Fiammetta Rocco, chair of the judging panel, described Terry's entry as having "a heroic culture that is Homeric in its scale and conception. The execution of this story is so tight and the presentation so cinematic, it confirms Olufemi Terry as a talent with an enormous future."

The award for the Caine Prize, which recognises African talent for a short story in English, also includes a month's residency (with all expenses) paid at Georgetown University in Washington DC. Terry was shocked when he won and wants to take advantage of the profile to publish his debut novel The Sum of All Losses.

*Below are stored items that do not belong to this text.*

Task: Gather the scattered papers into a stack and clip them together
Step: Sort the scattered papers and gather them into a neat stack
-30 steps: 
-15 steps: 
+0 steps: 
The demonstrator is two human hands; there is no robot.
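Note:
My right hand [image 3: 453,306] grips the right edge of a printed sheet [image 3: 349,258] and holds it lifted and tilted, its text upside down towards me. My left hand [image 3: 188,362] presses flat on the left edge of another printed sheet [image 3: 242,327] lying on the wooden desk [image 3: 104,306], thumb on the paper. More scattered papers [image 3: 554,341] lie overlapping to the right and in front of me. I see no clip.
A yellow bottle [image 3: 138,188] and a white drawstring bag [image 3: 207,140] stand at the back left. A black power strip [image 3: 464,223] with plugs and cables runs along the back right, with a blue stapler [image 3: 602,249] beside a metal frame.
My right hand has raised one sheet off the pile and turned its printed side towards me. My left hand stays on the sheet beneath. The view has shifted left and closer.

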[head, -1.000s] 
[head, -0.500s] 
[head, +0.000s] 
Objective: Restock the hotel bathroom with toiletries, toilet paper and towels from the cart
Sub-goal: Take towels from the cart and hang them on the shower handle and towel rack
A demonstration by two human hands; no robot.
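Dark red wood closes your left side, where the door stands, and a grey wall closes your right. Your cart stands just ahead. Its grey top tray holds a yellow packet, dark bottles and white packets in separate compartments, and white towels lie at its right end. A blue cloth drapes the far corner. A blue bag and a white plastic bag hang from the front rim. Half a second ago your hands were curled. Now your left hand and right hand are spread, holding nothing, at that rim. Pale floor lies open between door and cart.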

It is a coming of age story in New York involving two young men from Cameroon and Nigeria. One is yearning to return home whilst the other feels estranged from everywhere that he has been. It is a testing friendship that culminates with one trying to save the other and failing.

Terry was born of Sierra Leonean and Vincentian heritage. His father's role as a research scientist means Terry lived in Nigeria, the UK, Cote d'Ivoire, the USA, Kenya, Somalia, Uganda, and South Africa. His next home is Germany where he will join his partner. His name Olufemi is Yoruba and means "God loves me", but the 38-year-old Terry is an atheist. It was his realisation as a young man that he didn't speak any of the major languages that triggered his sense of disconnect from Nigeria despite feeling Nigerian as a child.

"I felt sad about it," he says. "As long as I'm speaking English I can pretend to be Nigerian. I don't feel I belong in either camp: those who were born to African parents abroad and grew up calling themselves Nigerian or Sierra Leonean or those who grew up in Africa but schooled in the West and stayed there. I moved around a lot in Africa and lived in Kenya. I feel like I'm in a middle place."

Obtaining his undergraduate degree in political science and a masters in interactive telecommunications in New York was challenging as the city's culture was alienating. "It applies a lot of pressure on one to conform despite presenting itself as being liberal," Terry reflects. "I find England much more idiosyncratic in the way that people dress and their viewpoints on a range of issues."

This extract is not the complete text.